▶ WHAT THIS TASK INVOLVES
Of all the lines in the records below, copy only those that contain the string "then".

══ MATERIAL FOR THE TASK

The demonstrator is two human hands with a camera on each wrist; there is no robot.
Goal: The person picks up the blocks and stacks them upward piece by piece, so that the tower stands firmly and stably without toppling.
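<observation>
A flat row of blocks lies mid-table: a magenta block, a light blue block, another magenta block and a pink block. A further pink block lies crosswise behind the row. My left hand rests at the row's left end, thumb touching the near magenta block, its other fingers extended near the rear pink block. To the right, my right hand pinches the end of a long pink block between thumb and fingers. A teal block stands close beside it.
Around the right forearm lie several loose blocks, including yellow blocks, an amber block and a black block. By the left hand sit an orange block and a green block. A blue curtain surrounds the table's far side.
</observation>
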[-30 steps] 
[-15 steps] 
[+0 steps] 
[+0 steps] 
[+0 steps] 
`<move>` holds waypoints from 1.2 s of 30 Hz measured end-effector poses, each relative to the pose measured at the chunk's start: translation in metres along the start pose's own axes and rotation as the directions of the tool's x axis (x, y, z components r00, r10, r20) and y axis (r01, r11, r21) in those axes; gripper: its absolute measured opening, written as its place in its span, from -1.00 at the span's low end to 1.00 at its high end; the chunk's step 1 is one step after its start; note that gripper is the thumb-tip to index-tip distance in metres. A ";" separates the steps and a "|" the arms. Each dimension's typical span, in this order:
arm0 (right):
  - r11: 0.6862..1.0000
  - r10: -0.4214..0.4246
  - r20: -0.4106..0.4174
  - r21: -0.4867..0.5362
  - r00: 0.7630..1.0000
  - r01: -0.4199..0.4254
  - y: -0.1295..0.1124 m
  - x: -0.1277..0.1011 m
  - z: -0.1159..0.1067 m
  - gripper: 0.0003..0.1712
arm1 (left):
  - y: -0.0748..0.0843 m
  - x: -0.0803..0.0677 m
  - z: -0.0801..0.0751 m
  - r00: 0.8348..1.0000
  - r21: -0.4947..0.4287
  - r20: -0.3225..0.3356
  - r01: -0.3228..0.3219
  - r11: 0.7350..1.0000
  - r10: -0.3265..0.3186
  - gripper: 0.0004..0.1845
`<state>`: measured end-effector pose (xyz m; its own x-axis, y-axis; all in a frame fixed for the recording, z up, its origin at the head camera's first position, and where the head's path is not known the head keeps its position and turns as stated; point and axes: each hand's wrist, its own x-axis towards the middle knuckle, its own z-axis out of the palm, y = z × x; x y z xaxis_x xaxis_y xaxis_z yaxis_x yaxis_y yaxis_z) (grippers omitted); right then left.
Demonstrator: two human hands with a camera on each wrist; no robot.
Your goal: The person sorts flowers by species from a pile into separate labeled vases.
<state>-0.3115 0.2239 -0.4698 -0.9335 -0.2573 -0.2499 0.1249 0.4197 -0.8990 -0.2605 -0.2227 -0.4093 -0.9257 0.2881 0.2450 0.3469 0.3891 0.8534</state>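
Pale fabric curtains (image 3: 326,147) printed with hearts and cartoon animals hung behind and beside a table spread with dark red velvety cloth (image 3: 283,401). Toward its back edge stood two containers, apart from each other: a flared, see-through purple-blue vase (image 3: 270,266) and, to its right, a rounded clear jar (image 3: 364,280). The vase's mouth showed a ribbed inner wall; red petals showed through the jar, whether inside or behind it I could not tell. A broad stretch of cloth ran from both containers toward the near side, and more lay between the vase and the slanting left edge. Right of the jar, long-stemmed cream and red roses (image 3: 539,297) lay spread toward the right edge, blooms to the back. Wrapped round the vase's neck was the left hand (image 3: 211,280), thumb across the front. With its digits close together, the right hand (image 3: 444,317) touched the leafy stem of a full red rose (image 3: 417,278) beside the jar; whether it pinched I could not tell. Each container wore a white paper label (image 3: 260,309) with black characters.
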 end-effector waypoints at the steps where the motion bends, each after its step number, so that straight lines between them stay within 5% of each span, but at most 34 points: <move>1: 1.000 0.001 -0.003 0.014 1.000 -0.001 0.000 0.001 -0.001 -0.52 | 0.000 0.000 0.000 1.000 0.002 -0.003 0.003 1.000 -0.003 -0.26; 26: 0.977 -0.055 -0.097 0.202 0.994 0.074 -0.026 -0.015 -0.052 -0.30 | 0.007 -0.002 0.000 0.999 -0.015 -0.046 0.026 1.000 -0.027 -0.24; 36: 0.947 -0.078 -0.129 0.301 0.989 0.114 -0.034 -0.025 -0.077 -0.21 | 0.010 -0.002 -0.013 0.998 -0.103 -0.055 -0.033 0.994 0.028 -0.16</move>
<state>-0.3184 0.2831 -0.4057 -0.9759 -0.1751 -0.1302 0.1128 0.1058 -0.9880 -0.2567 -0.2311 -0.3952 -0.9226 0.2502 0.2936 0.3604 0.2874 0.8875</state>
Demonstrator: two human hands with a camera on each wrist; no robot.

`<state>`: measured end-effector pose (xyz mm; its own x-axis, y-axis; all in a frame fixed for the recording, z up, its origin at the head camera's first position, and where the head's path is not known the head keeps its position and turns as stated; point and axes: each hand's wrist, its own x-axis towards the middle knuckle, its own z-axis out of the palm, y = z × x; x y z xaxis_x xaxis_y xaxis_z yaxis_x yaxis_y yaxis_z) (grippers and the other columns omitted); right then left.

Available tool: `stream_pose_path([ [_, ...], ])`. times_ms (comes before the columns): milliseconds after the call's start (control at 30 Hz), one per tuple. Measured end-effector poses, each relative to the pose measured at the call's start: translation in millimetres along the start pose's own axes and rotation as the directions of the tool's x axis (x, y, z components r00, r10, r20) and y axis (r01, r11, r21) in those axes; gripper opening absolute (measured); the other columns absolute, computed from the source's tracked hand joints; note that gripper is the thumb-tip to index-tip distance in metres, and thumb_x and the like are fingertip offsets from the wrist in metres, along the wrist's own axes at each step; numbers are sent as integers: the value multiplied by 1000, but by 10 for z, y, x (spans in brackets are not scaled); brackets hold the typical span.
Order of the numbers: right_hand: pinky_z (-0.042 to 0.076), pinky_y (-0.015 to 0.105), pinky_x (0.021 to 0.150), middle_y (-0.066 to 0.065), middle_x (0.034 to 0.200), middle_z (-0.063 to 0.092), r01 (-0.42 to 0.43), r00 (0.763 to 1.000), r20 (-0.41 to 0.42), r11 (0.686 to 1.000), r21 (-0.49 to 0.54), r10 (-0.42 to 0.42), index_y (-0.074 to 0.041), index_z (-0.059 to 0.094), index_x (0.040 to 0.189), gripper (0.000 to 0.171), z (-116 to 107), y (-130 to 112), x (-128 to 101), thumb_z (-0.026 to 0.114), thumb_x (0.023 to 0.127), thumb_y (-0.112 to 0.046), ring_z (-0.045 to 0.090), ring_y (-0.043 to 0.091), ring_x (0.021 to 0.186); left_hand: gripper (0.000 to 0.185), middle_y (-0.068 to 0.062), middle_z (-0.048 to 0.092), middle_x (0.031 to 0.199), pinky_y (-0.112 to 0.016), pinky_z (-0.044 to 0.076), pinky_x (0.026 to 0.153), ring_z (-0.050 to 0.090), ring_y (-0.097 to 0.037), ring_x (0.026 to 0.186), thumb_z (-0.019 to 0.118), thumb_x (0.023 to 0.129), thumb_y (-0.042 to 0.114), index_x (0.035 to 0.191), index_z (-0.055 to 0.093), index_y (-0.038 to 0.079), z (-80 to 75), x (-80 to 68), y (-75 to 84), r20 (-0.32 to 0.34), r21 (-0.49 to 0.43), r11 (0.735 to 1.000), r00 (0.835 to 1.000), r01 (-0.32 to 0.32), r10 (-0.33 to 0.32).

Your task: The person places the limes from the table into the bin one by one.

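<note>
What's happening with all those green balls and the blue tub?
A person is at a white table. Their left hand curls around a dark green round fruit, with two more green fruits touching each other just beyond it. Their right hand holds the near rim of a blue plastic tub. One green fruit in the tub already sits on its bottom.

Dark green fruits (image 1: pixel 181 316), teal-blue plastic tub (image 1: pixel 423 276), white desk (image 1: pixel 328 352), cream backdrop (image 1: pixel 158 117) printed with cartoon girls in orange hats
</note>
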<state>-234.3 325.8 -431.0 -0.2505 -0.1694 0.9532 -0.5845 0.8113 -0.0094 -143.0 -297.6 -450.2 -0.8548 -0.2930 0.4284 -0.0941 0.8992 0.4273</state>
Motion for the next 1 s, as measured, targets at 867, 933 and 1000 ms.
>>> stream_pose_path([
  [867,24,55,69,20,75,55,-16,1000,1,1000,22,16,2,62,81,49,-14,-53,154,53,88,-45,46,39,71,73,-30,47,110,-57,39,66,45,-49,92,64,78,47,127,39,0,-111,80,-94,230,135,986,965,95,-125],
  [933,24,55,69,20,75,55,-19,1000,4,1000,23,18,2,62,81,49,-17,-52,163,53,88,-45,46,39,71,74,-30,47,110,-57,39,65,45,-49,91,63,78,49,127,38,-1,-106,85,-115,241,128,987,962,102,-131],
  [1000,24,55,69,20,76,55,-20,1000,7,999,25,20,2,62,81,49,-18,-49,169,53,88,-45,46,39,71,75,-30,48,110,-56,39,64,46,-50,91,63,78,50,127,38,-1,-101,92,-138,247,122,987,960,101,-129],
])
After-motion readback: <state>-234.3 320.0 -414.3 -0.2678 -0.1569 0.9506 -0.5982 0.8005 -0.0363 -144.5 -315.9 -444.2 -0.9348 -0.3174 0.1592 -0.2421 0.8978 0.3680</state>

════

▶ ANSWER SECTION
`<state>`: measured end-effector pose (xyz m; its own x-axis, y-axis; all in a frame fixed for the recording, z up, its origin at the head camera's first position, and where the head's path is not known the head keeps its position and turns as stated; point and axes: each hand's wrist, its own x-axis towards the middle knuckle, its own z-axis out of the palm, y = z × x; x y z xaxis_x xaxis_y xaxis_z yaxis_x yaxis_y yaxis_z) (grippers omitted); right then left.
`<state>`: measured end-effector pose (xyz mm; its own x-axis, y-axis; all in a frame fixed for the recording, z up, its origin at the head camera's first position, and where the head's path is not known the head keeps its position and turns as stated; point and axes: each hand's wrist, its own x-axis towards the middle knuckle, its own z-axis out of the palm, y = z × x; x y z xaxis_x xaxis_y xaxis_z yaxis_x yaxis_y yaxis_z) (grippers and the other columns omitted); right then left.

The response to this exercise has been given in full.